▶ [Instructions to follow]
A word-for-word copy of the data is what's wanted, with no pictures.
-- Given information follows --
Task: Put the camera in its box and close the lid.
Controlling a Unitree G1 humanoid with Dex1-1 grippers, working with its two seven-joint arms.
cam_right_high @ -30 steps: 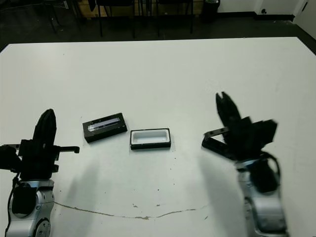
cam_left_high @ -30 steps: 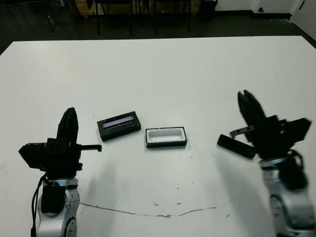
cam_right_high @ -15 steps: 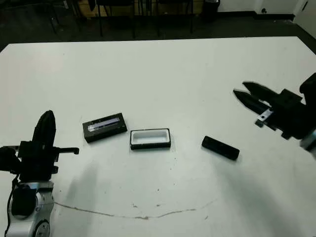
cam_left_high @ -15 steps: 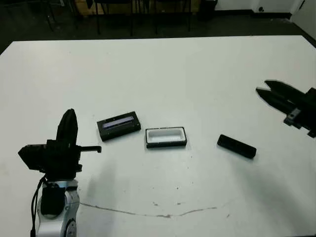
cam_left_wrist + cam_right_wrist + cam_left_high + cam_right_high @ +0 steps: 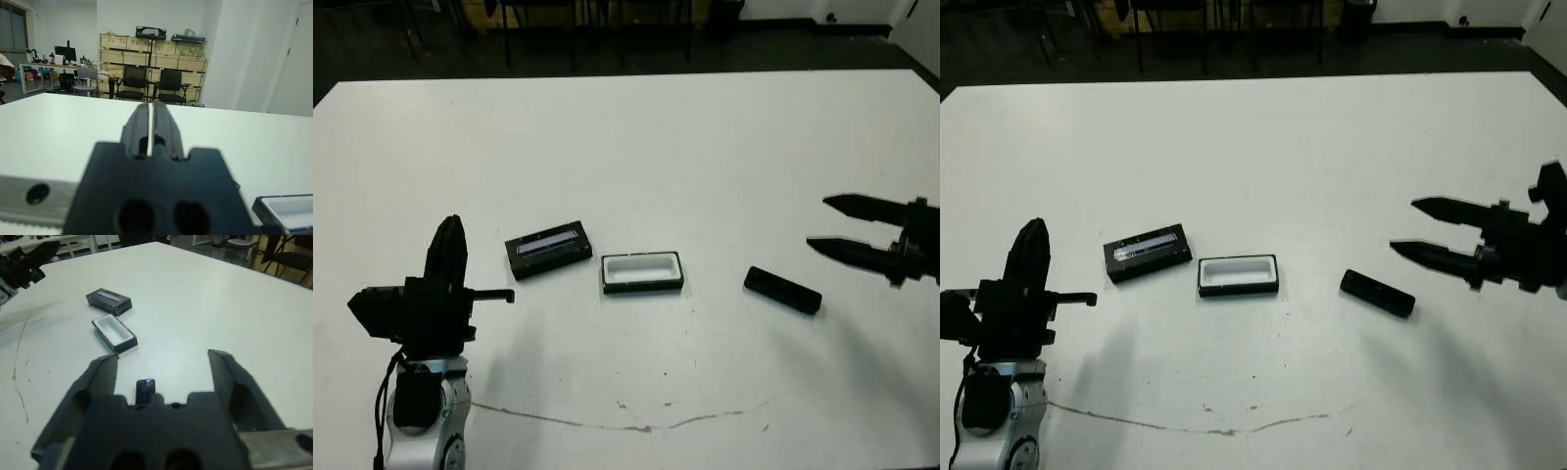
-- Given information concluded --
▶ [Solution for this task]
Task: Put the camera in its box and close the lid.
Controlling a Unitree G1 humanoid with Dex1-1 grippers, working with its two seven-joint arms.
cam_right_high @ -30 steps: 
cam_left_high @ -30 steps: 
cam_right_high @ -15 steps: 
cam_left_high @ -15 steps: 
cam_left_wrist + cam_right_wrist + cam_left_high + cam_right_high @ +0 steps: 

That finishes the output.